◆ **Exercise instructions**: Among the records that follow, find the line with "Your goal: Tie" and the line with "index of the". Set down those lines and all lines between them exactly, without adding anything.

◆ **The data**:
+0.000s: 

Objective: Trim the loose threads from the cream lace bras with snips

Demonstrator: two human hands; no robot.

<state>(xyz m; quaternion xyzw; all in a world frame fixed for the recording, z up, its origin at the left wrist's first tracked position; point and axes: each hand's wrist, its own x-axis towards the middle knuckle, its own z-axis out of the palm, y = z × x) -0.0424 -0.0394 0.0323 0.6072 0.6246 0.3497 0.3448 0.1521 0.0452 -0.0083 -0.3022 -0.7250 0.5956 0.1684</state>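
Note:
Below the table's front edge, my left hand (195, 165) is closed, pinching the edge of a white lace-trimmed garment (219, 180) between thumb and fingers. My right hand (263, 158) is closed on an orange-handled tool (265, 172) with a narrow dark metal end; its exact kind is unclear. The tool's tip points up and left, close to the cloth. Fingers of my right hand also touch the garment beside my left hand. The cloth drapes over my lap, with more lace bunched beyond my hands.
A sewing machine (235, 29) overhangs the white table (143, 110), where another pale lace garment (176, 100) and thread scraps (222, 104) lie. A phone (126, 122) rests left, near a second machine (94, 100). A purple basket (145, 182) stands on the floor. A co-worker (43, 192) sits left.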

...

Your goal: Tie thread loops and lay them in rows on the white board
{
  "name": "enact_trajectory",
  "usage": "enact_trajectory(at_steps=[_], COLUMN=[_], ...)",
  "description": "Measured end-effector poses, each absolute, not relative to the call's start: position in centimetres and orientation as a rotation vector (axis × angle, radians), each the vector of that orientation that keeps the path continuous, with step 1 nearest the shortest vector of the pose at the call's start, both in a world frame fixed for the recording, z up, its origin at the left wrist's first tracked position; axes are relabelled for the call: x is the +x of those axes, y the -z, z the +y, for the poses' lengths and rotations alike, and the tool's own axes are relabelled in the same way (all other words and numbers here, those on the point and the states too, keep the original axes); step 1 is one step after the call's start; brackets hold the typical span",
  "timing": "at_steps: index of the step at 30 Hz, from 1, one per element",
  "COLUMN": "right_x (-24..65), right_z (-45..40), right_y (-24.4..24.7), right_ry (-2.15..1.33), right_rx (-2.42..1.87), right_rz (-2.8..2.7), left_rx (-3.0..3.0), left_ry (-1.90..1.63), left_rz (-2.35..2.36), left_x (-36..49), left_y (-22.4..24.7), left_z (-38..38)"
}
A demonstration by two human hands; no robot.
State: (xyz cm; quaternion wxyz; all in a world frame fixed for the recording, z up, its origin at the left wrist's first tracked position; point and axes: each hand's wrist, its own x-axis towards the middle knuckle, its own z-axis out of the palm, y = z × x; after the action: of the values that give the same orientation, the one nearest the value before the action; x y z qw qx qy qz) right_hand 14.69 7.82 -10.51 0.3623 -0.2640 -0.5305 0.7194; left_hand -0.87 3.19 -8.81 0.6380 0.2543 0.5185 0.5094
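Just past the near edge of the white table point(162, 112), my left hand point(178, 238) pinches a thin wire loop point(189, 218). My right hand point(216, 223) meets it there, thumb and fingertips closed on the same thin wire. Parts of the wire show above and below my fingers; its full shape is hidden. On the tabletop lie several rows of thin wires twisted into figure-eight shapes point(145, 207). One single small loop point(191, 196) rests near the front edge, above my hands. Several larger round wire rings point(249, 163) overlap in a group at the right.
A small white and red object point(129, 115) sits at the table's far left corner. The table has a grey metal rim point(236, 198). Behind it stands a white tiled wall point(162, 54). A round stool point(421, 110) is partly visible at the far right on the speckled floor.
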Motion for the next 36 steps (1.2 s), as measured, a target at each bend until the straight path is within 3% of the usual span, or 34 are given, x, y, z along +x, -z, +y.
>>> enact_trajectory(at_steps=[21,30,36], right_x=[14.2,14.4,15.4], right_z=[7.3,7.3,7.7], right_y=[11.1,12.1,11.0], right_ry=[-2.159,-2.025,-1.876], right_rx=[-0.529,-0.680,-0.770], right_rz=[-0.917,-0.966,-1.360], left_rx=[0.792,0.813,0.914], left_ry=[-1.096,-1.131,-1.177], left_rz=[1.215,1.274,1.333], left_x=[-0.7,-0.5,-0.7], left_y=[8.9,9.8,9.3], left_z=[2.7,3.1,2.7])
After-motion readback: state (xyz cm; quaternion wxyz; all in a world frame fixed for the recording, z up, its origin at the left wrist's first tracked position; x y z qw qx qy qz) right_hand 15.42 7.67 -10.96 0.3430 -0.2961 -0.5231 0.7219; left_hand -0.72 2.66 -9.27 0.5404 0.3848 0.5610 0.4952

◆ **Written reply**:
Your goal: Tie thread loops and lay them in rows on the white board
{
  "name": "enact_trajectory",
  "usage": "enact_trajectory(at_steps=[_], COLUMN=[_], ...)",
  "description": "Measured end-effector poses, each absolute, not relative to the call's start: position in centimetres and orientation as a rotation vector (axis × angle, radians), each the vector of that orientation that keeps the path continuous, with step 1 nearest the shortest vector of the pose at the call's start, both in a world frame fixed for the recording, z up, its origin at the left wrist's first tracked position; axes are relabelled for the call: x is the +x of those axes, y the -z, z the +y, for the poses' lengths and rotations alike, and the tool's own axes are relabelled in the same way (all other words and numbers here, those on the point and the states too, keep the original axes); step 1 is one step after the call's start; brackets hold the typical span",
  "timing": "at_steps: index of the step at 30 Hz, from 1, one per element",

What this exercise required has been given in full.